A thorough search of databases including Pubmed, Springer, and The American Society of Clinical Oncology was performed, and pertinent studies were identified. The most relevant studies were preclinical, phase II, and III clinical trials identifying the function of the HER2 receptor in HER2+ breast cancer progression, as well as studies assessing the efficacy of monotherapy and combination therapy in the treatment of this aggressive form of cancer.

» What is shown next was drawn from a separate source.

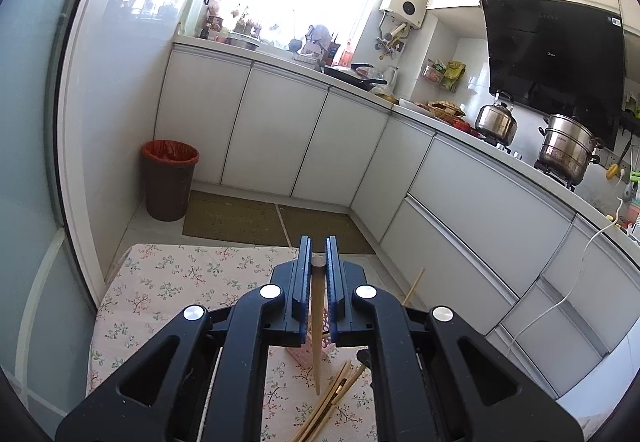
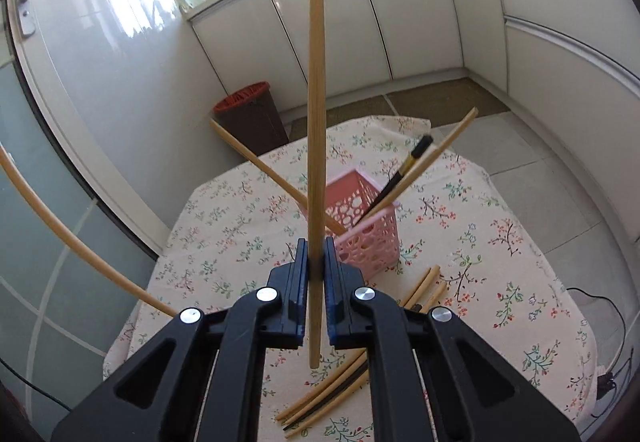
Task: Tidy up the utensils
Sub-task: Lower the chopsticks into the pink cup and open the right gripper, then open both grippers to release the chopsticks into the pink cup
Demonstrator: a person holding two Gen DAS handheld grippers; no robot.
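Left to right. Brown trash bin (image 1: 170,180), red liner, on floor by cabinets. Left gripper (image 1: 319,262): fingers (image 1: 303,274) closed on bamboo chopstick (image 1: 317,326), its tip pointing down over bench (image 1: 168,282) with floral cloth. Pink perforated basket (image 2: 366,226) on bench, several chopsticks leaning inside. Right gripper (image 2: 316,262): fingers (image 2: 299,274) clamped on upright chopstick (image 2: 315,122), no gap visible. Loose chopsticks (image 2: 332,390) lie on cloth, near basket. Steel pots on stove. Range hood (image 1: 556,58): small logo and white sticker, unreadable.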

The HER2 receptor belongs to a family of receptors that consists of four cell-surface receptors (HER1-4) that share strong homology with the epidermal growth factor receptor (EGFR). All HER receptors interact with specific types of ligands to induce receptor activation, except for HER2, for which no known ligand has yet been identified. HER2 is activated by forming dimers with other HER receptors, and this results in a stronger and more prolonged signal transduction event. When expressed at normal levels, HER2 regulates cell growth, differentiation, and survival. However, under pathological conditions of HER2 overexpression, numerous HER2 heterodimers are formed resulting in aggressive tumor growth. Therefore, the prognosis associated with HER2-positive breast cancer is usually poor. A specific cohort of patients with breast cancer whose tumors test both hormone receptor (estrogen receptor [ER] and progesterone receptor [PR]) and HER2 positive have been found to be resistant to targeted hormone therapy. Studies investigating the etiology of this resistance have found that the cell membrane estrogen receptor communicates with HER2 in promoting the release of ER coactivators that cause the endocrine drug and selective estrogen receptor modulator, tamoxifen, to act as an agonist rather than an antagonist of the hormone estrogen. Thus, research has directed its inquiry toward the development of therapies specifically targeting HER2. The development of trastuzumab, a recombinant monoclonal antibody against HER2, initially proved to be a well-tolerated first line of treatment. However, in the long-term patients, trastuzumab was shown to develop resistance to this monotherapy. Therefore, research on HER2 positive breast cancer has focused on the study of different anti-HER2 combination therapies over the past decade.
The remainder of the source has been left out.